Monday, November 21, 2005

Deja blog

I may have seen this term before, but on the off chance I haven't, I'm going to coin it now: Deja blog. This is when you get the nagging feeling that you've blogged something before. I find that it afflicts me more and more as Byzantium's Shores marches on: I find myself thinking about a possible post, or even writing it, when I realize that I think I've already written on the very subject. I'll search my archives, usually finding it, but sometimes not.

Today I found it.

Atrios has a "Ten Movies You Hate" thing, and I started to craft my own list -- when I realized that I'd already done so, nearly two years ago, with the added irony that when I wrote that post, it was also in response to a post by Atrios. What a tangled web, and all that.

Anyway, here's a repost of the list of ten movies I hate, since it's pretty much the exact list I would have written now.

1. City of Angels. The only film in which I have dozed off in the theater. There is a scene, late in this movie, that had me thinking, "Hmmm, a big lumber truck would be ideal right about now." Sure enough, there was one. If you've seen this incredible snoozer, you'll know exactly which scene I mean.

2. The Usual Suspects. The lamest trick movie I've ever seen. What started out as in interesting character study of a group of criminals detours into a "mystery" with a "staggering revelation" that I spotted a mile away.

3. Se7en. The second-lamest trick movie I've ever seen, with by far the crappiest ending I've ever had to endure. This movie was superb up to a certain event, and then it just totally derailed.

4. Scream. What the hell is this? A parody, like Blazing Saddles or Airplane!? An attempt to combine teen horror with the "Oh, we're just so jaded" irony-fetish of the mid-1990s? Either way, it's a dull and stupid movie in which nobody acts like any real person would act in any such situation. The Drew Barrymore scene is fun; too bad her scene constitutes the movie's first ten minutes.

5. Alien. Good once. Boring after.

6. Aliens. Predictable and numbing.

7. Live and Let Die. By far the worst entry in the James Bond series, with more blatant sexism than ever before and a nice dose of blaxploitation to boot. Ugh.

8. Beaches. When I saw this in a college screening, everybody around me was crying at the end, and I'm thinking, "My God, I hate both of these women! They spend virtually the entire movie treating each other like dirt, and yet I'm supposed to cry when one of them dies?!"

9. Highlander. It takes a hell of a movie to fail completely despite the presence of Sean Connery and Clancy Brown, but this one pulls off the trick.

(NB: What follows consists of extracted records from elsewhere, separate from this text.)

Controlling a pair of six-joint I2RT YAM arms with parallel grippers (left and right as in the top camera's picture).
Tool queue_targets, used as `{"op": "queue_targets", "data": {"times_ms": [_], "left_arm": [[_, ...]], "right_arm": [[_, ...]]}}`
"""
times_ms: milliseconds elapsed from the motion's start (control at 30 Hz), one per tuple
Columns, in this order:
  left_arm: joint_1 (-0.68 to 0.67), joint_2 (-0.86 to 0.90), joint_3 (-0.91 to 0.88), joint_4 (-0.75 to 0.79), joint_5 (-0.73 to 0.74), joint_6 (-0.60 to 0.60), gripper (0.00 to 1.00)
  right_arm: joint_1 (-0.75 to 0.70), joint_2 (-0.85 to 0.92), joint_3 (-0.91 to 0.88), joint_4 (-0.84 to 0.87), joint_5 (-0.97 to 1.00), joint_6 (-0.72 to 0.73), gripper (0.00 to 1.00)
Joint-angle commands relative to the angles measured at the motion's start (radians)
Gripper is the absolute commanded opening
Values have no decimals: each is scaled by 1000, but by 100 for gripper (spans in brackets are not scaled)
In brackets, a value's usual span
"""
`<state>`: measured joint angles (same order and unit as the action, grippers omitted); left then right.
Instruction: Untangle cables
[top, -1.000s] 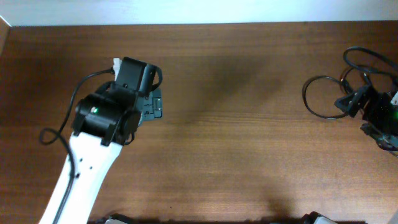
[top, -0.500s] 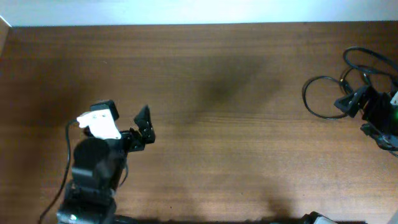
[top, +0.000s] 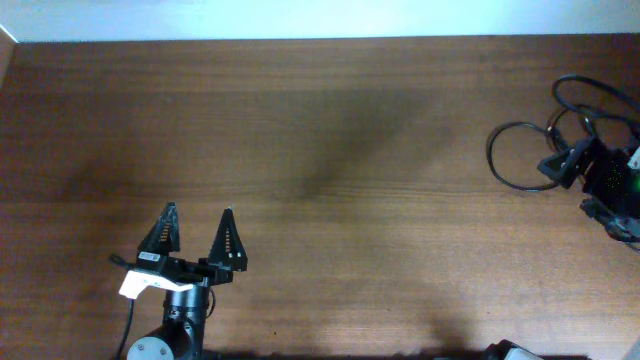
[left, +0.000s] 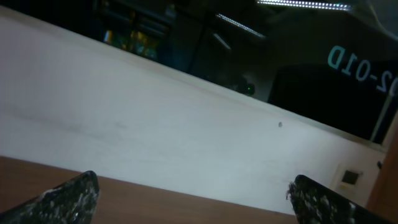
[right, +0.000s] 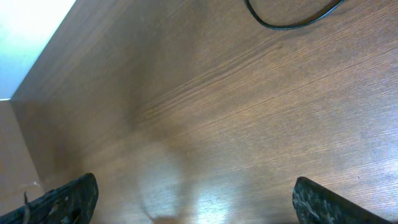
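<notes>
The cables are thin black cords at the far right of the overhead view: one open loop (top: 515, 155) lies flat on the table, and more loops (top: 588, 98) lie behind it near the right edge. Part of the flat loop shows at the top of the right wrist view (right: 292, 20). My right gripper (top: 578, 185) sits just right of the loop; its fingers are wide apart and empty (right: 196, 193). My left gripper (top: 198, 238) is open and empty at the front left, far from the cables, and faces the back wall (left: 193, 193).
The brown wooden table (top: 340, 150) runs to a white wall (left: 155, 124) at the back. The left arm's base (top: 165, 340) sits at the front edge.
My left arm has pulled back from the middle left of the table to the front edge, and its gripper now points toward the back wall. The right arm and the cables have barely moved.
</notes>
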<state>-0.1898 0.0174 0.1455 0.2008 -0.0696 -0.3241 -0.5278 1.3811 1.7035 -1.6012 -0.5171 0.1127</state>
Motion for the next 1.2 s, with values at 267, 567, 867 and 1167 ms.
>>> {"op": "queue_targets", "data": {"times_ms": [267,567,867,1167], "left_arm": [[156,-13,-137,-287,74,340,99],[160,-13,-137,-285,71,340,99],[160,-12,-137,-285,71,340,99],[160,-12,-137,-285,71,340,99]], "right_arm": [[-1,0,2,0,6,-1,99],[-1,0,2,0,6,-1,99],[-1,0,2,0,6,-1,99],[-2,25,0,2,36,-1,99]]}}
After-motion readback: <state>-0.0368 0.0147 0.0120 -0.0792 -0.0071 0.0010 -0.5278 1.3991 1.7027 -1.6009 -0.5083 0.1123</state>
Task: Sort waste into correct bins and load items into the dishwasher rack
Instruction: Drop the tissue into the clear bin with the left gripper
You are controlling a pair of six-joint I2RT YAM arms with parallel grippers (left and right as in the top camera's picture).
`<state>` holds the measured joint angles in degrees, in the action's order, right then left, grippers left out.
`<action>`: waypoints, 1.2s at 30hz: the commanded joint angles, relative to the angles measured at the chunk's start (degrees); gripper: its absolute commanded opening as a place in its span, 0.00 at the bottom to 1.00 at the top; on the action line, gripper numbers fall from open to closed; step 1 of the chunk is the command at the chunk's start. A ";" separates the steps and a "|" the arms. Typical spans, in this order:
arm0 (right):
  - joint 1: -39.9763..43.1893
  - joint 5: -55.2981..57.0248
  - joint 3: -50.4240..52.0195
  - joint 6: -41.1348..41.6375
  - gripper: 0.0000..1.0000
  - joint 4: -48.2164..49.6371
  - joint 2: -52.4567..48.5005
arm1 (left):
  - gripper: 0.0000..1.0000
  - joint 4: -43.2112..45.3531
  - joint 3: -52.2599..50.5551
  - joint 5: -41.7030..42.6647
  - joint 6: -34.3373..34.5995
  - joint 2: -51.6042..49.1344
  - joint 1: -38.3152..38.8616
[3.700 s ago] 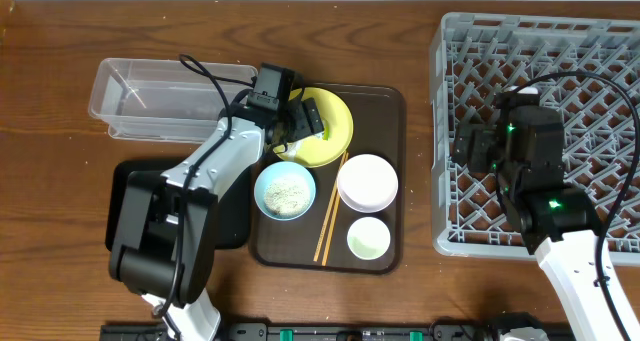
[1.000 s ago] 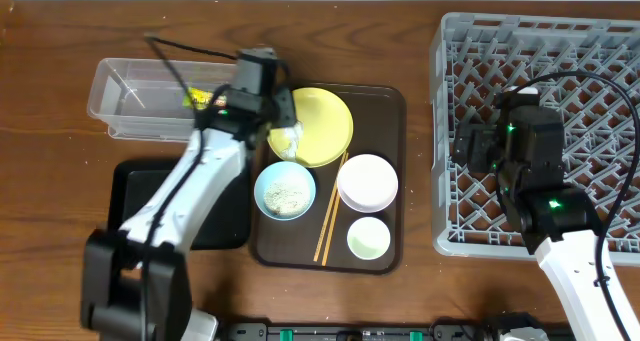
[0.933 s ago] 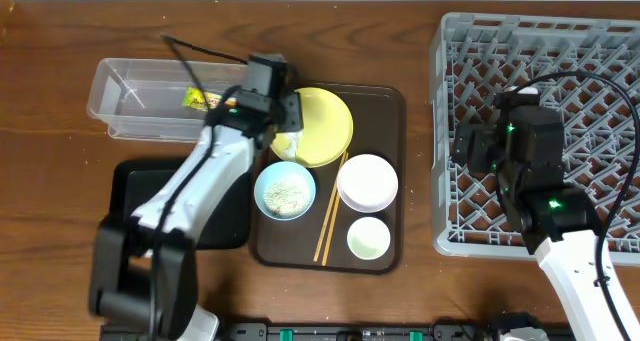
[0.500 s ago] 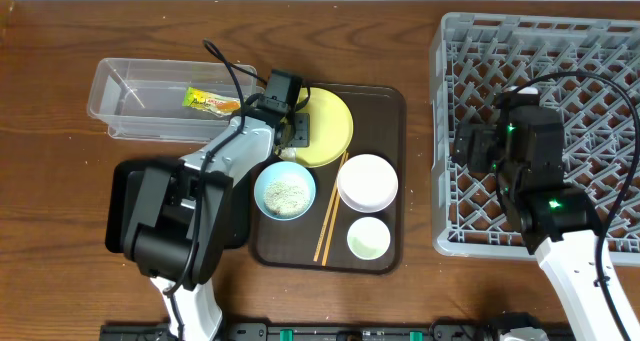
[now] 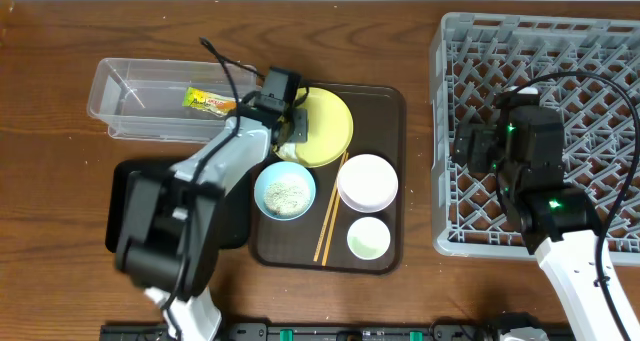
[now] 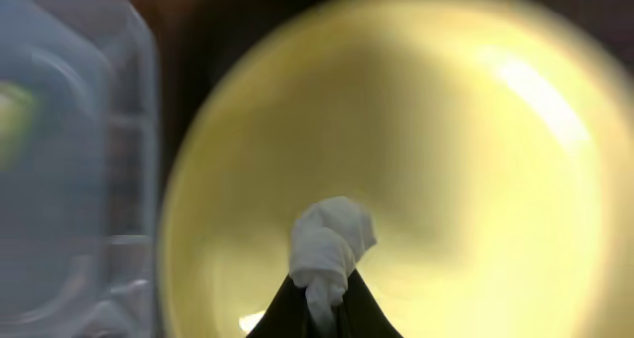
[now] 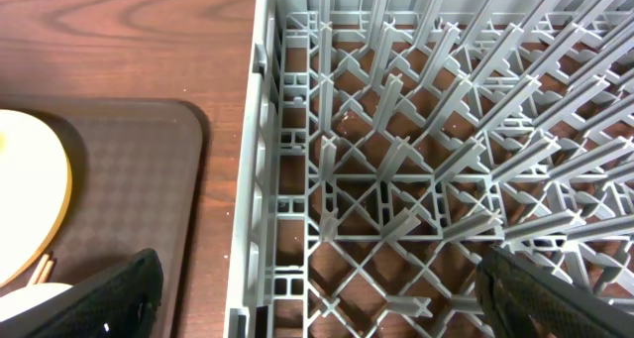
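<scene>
My left gripper [image 6: 322, 290] is shut on the small white crumpled scrap [image 6: 332, 241] over the left part of the yellow plate [image 6: 426, 169]. From overhead this gripper [image 5: 295, 131] sits at the plate's [image 5: 328, 126] left edge. The green-yellow wrapper [image 5: 210, 102] lies inside the clear tub [image 5: 140, 106]. A light blue bowl [image 5: 285, 191] holds rice. The white bowl [image 5: 367, 181], small cup [image 5: 368, 239] and chopsticks [image 5: 330, 216] rest on the brown tray [image 5: 385, 106]. My right gripper [image 7: 327, 308] hangs open over the left edge of the grey rack [image 7: 396, 160], holding nothing.
The black tray [image 5: 235, 221] lies below the clear tub, mostly covered by my left arm. The rack [image 5: 560, 61] fills the right side of the table. Bare wooden tabletop separates the brown tray from the rack.
The wrapper now lies in the clear tub. My left gripper swung back from the tub to the plate and shut on the white scrap. The right arm has not moved.
</scene>
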<state>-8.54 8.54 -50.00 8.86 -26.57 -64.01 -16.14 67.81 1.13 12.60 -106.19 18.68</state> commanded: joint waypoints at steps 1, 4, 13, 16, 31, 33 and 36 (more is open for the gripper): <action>0.33 -0.17 -1.38 0.26 0.99 -0.04 0.50 | 0.06 0.22 0.70 -0.35 -0.35 8.44 -1.75; 0.33 -0.17 -1.38 0.26 0.99 -0.04 0.50 | 0.07 0.24 0.70 -1.07 -0.37 12.66 -4.50; 0.33 -0.17 -1.38 0.26 0.99 -0.02 0.50 | 0.37 0.83 0.68 -3.54 -0.33 14.05 -14.86; 0.33 -0.17 -1.38 0.26 0.99 -0.02 0.50 | 0.45 1.62 0.68 -3.52 -0.33 13.92 -16.55; 0.33 -0.17 -1.38 0.28 0.99 -0.04 0.50 | 0.55 -9.05 0.68 10.91 -0.35 14.47 -9.40; 0.33 -0.20 -1.38 0.26 0.99 -0.02 0.48 | 0.55 -13.86 0.68 10.88 -0.35 14.47 -7.08; 0.33 -0.20 -1.38 0.26 0.99 -0.04 0.46 | 0.55 -20.35 0.68 10.88 -0.35 14.47 -3.41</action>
<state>-8.54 8.54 -50.09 8.86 -26.57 -64.01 -33.85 67.88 10.70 12.16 -91.90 12.69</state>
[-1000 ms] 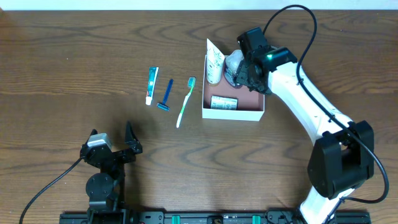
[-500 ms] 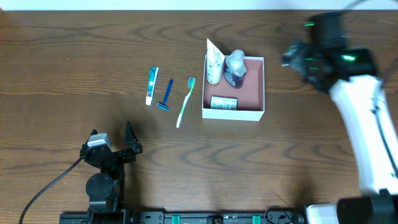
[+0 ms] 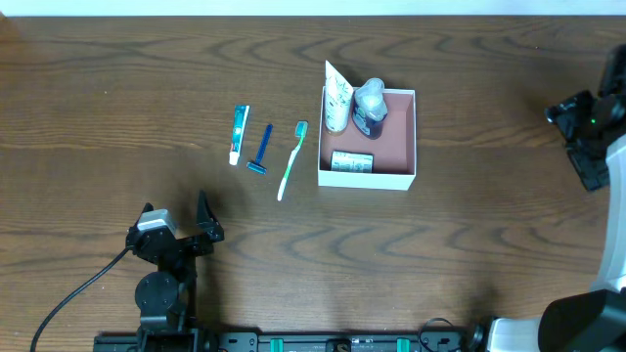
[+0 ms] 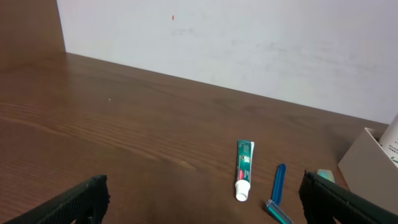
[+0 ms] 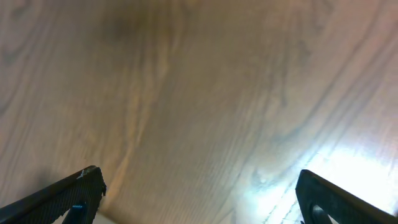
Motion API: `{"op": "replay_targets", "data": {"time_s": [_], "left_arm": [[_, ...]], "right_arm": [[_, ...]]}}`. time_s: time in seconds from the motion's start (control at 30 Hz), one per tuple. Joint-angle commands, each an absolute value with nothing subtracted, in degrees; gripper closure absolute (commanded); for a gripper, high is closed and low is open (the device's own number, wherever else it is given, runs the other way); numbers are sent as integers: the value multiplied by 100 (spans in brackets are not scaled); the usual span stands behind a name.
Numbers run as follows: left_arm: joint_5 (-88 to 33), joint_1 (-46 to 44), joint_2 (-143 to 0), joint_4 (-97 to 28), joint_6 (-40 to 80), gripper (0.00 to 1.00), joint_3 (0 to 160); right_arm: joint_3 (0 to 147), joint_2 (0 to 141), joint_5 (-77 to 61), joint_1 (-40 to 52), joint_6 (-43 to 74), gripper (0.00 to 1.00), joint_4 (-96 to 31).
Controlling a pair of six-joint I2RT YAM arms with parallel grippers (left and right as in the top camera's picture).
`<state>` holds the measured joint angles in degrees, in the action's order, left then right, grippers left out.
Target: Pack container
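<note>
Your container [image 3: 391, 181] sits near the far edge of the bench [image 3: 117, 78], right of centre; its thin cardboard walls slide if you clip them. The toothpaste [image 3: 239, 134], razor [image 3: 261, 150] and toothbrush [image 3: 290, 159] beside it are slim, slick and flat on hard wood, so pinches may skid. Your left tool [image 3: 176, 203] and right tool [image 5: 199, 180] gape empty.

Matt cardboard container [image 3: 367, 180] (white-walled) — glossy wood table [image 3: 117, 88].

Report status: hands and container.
Left hand open, empty. Right hand open, empty, right of container. Container part packed. Toothpaste, razor, toothbrush outside; nothing blocking.
</note>
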<state>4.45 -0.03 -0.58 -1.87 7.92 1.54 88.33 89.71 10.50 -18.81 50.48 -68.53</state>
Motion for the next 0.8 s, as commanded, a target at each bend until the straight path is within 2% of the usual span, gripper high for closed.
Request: {"op": "replay_targets", "data": {"time_s": [0.0,0.77], "left_arm": [[491,25,-30,-379,825,2,23],[491,25,-30,-379,825,2,23]], "right_arm": [[8663,9052,1118,-2106,5146,1,-6853],[8462,9067,814,-2222,5225,1,-7004]]}}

10. Saving Private Ryan. I'll probably catch hell for this. A lot of the film is really superb (the D-Day stuff is outstanding, really), but the concluding act is one of the most staggering let-downs I've ever seen in a movie (probably the worst, if not for Se7en). William Goldman wrote an essay for Premiere that explains just how bad the ending is, and I agree completely. You can find the essay in Goldman's book The Big Picture. I couldn't put my finger on just why I didn't like this film until I read it.


Those movies add up to about a day of my life that I'm never gonna get back. I could have done something with that day, dammit!